Die Geschichte des Anti-Mafia-Aktivisten Impastato

Der italienische Regisseur Marco Tullio Giordana nahm sich in "Hundert Schritte" (I cento passi) der Geschichte des Anti-Mafia-Aktivisten "Peppino" Giuseppe Impastato an. Der junge Rebell wurde am 9. Mai 1978 ermordet, erst 18 Jahre danach wurde sein Tod auch offiziell zum Verbrechen erklärt.

Sozialkino mit Humor verheißt der Film, der von der italienischen Zeitschrift "La Republicca" als der "bisher beste, stärkste und direkteste" von Giordana bezeichnet wurde. Luigi Lo Cascio berührt in der Hauptrolle, die ohne Pathos, dafür mit viel Gefühl und Energie angelegt wurde.
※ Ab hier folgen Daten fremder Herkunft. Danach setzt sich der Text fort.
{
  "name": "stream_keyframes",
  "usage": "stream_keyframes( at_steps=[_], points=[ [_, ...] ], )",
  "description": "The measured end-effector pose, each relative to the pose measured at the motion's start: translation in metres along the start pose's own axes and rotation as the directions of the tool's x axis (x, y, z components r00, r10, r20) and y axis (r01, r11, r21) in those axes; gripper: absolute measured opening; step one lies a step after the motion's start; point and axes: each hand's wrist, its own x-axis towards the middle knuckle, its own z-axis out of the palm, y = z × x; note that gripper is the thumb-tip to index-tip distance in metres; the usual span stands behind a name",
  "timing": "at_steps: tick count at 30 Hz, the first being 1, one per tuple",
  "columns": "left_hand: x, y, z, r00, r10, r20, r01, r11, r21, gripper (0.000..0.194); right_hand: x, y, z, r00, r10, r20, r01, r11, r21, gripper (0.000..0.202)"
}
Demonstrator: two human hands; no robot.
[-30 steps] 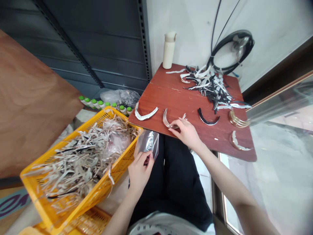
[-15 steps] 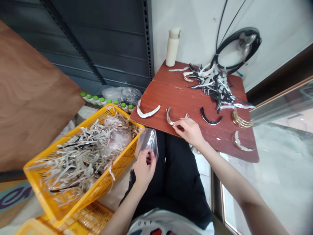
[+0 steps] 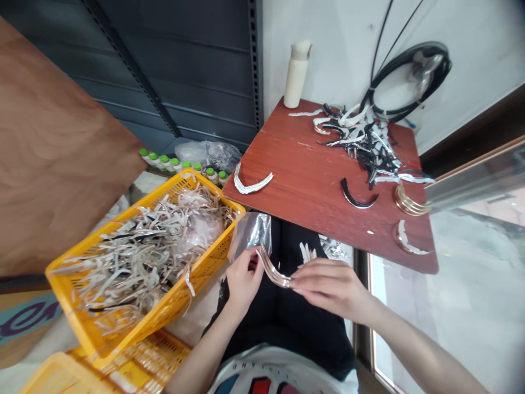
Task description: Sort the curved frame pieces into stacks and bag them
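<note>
Over my lap, my right hand [image 3: 328,284] pinches one end of a bundle of curved metallic strips [image 3: 273,271]; white tips stick out beyond the fingers. My left hand [image 3: 245,276] is closed on a clear plastic bag [image 3: 253,232], which rises from its fingers. The bundle's far end reaches the left fingertips; whether they grip it too, I cannot tell. On the red-brown table [image 3: 295,158] lie a white curved bundle [image 3: 250,183], a black one [image 3: 357,197], a gold one [image 3: 410,202] and a white-and-gold one [image 3: 408,241].
A yellow crate [image 3: 135,342] full of bagged strips stands at my left. A pile of black, white and silver strips [image 3: 369,142] covers the table's back right. Behind are a cream bottle [image 3: 297,76] and a coiled black cable [image 3: 441,82]. Green-capped bottles [image 3: 175,163] line the floor.
My right hand has lifted the curved strip bundle off the table and brought it down over my lap, beside my left hand and the bag. The view has shifted slightly.
</note>
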Motion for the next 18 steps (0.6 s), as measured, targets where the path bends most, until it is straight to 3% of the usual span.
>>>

"Hundert Schritte" ist stets authentisch, Giordana "verbindet seine Anklage mit dem anrührenden und authentischen Porträt eines rebellischen Engels", so "La Republicca" weiter. Er zeigt die italienische Familie, deren Organisation und alltägliche Abhängigkeit. "Peppino ist ein poetischer Quälgeist und couragierter Don Quichotte", schrieb Oliver Hüttmann im "Spiegel". "Er hat den Kampf gegen die Mafia verloren, aber in seinem Tod doch noch gesiegt."